Abstract

Recent sustainability science research focuses on tradeoffs between human well-being and stress placed on the environment from fossil fuel consumption, a relationship known as the carbon intensity of well-being (CIWB). In this study we assess how the effect of economic development on consumption-based CIWB—a ratio of consumption-based carbon dioxide emissions to average life expectancy—changed from 1990 to 2008 for 69 nations throughout the world. We examine the effect of development on consumption-based CIWB for the overall sample as well as for smaller samples restricted to mostly high-income OECD nations, Non-OECD nations, and more nuanced regional samples of Non-OECD nations in Africa, Asia, and Latin America. We find that the effect of economic development on CIWB increased through time for the overall sample. However, analyses of the Non-OECD and OECD samples indicate that while the effect of development on CIWB increased from null to a moderate level for the Non-OECD nations, the effect of economic development was much larger, relatively stable through time, and more unsustainable for the OECD nations. Additional findings reveal important regional differences for Non-OECD nations. In the early 1990s, increased development led to a reduction in CIWB for Non-OECD nations in Africa, but in more recent years the relationship changed, becoming less sustainable.
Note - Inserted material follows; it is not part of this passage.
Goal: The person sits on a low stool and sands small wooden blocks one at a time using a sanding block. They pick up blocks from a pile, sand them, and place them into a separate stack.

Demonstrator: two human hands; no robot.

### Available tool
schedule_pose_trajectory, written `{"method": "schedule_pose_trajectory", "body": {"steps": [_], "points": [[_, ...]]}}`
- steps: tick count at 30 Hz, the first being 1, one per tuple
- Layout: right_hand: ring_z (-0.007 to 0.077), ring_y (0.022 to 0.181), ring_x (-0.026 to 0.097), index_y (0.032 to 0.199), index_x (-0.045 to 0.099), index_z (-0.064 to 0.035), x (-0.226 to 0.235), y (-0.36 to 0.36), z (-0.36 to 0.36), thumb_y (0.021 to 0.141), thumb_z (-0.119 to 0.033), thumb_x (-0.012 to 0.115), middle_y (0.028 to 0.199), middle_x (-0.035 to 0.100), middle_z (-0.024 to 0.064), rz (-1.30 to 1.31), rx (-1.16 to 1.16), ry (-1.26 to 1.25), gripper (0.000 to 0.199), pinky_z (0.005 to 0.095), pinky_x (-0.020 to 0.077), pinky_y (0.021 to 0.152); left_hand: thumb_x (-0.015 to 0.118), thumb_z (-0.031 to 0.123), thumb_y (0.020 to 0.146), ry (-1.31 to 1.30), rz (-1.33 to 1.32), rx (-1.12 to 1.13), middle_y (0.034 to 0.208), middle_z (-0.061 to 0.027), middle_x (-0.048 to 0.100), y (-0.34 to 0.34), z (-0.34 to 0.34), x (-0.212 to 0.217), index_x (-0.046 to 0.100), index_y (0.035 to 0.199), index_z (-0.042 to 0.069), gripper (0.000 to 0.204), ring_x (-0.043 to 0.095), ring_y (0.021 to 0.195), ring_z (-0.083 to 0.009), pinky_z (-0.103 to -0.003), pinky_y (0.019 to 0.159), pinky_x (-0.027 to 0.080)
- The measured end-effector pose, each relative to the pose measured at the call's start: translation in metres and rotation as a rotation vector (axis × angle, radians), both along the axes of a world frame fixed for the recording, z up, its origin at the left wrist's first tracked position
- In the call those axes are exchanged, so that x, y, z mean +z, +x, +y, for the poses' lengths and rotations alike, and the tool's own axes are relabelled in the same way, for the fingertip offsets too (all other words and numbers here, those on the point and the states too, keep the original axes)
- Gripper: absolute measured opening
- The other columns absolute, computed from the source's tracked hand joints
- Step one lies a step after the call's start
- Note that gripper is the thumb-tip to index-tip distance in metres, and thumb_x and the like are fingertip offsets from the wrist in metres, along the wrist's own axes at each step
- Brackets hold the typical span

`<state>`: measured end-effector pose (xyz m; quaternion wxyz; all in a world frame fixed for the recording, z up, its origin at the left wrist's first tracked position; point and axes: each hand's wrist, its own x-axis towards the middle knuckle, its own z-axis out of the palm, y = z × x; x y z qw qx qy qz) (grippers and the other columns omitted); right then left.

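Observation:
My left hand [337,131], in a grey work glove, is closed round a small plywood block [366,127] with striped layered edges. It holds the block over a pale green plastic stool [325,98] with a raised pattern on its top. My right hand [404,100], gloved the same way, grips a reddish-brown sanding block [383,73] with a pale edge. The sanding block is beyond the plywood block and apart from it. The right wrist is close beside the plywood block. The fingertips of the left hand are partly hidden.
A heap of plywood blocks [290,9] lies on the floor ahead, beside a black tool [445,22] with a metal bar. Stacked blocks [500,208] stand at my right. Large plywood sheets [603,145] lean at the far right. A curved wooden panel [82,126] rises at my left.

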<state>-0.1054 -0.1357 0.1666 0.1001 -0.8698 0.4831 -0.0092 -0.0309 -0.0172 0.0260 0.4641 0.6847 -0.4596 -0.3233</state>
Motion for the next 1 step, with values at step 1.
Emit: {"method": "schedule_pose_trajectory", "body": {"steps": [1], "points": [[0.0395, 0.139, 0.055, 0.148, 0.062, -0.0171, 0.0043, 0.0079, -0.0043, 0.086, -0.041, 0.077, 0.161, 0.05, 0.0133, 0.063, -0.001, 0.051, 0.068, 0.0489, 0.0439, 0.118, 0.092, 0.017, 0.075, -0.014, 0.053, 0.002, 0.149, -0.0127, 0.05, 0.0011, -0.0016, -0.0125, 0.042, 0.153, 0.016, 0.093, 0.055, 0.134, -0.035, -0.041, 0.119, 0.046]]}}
For the samples of Non-OECD nations in Asia and Latin America, we find that economic development increased consumption-based CIWB, and increasingly so throughout the 19 year period of study.

Highlights

  • A growing body of research focuses on the environmental impacts of human well-being, and the extent to which socio-economic processes and conditions influence well-being and environmental interrelationships [1,2,3,4,5,6]

  • carbon intensity of well-being (CIWB) is typically operationalized as a ratio between per capita anthropogenic carbon emissions and an established measure of human well-being where higher values mean a larger level of carbon emissions per unit of well-being, while lower values indicate a lower level of emissions per unit of human well-being [7]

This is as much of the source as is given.